* [What is needed]: Using the data below, tally the lines that include the string "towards". Only the number is wanted.

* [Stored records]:
_ _ _ _
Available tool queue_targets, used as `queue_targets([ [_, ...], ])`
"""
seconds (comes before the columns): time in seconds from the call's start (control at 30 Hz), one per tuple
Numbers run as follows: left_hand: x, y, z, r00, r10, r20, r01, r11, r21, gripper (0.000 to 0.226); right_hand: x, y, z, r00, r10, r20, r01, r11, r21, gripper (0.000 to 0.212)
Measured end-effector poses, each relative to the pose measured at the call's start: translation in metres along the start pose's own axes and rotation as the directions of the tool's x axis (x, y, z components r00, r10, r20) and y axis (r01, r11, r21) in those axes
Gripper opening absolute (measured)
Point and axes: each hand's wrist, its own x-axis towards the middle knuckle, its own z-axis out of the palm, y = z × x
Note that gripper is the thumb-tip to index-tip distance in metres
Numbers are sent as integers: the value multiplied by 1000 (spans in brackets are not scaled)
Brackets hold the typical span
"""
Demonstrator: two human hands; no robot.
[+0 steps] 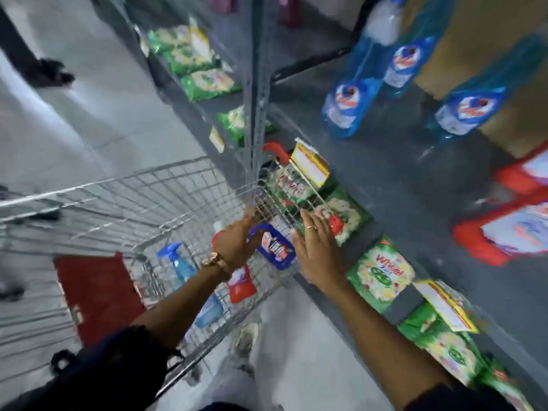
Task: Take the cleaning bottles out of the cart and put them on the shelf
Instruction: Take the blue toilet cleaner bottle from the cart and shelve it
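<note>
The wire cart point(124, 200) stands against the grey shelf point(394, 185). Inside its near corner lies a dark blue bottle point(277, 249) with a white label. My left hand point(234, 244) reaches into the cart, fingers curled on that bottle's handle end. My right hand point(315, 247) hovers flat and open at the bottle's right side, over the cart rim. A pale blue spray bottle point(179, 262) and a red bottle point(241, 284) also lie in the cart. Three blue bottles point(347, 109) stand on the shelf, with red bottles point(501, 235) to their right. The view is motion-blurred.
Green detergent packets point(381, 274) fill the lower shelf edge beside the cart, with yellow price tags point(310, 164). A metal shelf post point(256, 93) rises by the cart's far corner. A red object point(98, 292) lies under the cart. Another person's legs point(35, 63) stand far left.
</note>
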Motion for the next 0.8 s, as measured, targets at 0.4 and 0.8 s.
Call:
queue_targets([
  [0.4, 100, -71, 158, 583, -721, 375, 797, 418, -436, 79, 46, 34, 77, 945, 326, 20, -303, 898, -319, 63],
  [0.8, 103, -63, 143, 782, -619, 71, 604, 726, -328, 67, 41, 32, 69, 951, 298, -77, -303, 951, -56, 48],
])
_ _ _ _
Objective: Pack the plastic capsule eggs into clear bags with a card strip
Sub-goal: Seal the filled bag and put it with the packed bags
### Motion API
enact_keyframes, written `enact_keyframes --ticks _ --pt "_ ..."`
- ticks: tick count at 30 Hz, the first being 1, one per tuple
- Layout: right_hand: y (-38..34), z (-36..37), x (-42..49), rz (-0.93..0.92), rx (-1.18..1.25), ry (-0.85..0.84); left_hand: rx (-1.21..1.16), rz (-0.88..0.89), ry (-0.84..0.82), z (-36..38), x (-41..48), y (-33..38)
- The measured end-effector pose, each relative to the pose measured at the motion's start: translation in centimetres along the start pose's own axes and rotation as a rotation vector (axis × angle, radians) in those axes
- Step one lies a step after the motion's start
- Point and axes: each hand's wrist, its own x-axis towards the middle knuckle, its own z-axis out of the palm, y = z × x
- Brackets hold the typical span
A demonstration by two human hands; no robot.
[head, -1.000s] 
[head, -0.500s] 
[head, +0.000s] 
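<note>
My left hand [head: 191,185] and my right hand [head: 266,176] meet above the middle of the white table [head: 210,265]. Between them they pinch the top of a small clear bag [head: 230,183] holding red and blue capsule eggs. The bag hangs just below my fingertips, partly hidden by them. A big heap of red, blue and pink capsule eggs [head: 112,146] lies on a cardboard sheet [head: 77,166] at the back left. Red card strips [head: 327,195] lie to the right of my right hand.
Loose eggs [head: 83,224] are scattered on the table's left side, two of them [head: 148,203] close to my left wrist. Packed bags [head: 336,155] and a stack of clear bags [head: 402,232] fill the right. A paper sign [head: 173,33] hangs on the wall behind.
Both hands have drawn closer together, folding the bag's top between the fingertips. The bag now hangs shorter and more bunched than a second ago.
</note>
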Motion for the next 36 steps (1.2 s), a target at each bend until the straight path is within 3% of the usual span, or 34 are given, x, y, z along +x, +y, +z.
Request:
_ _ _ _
* [Result below]: 2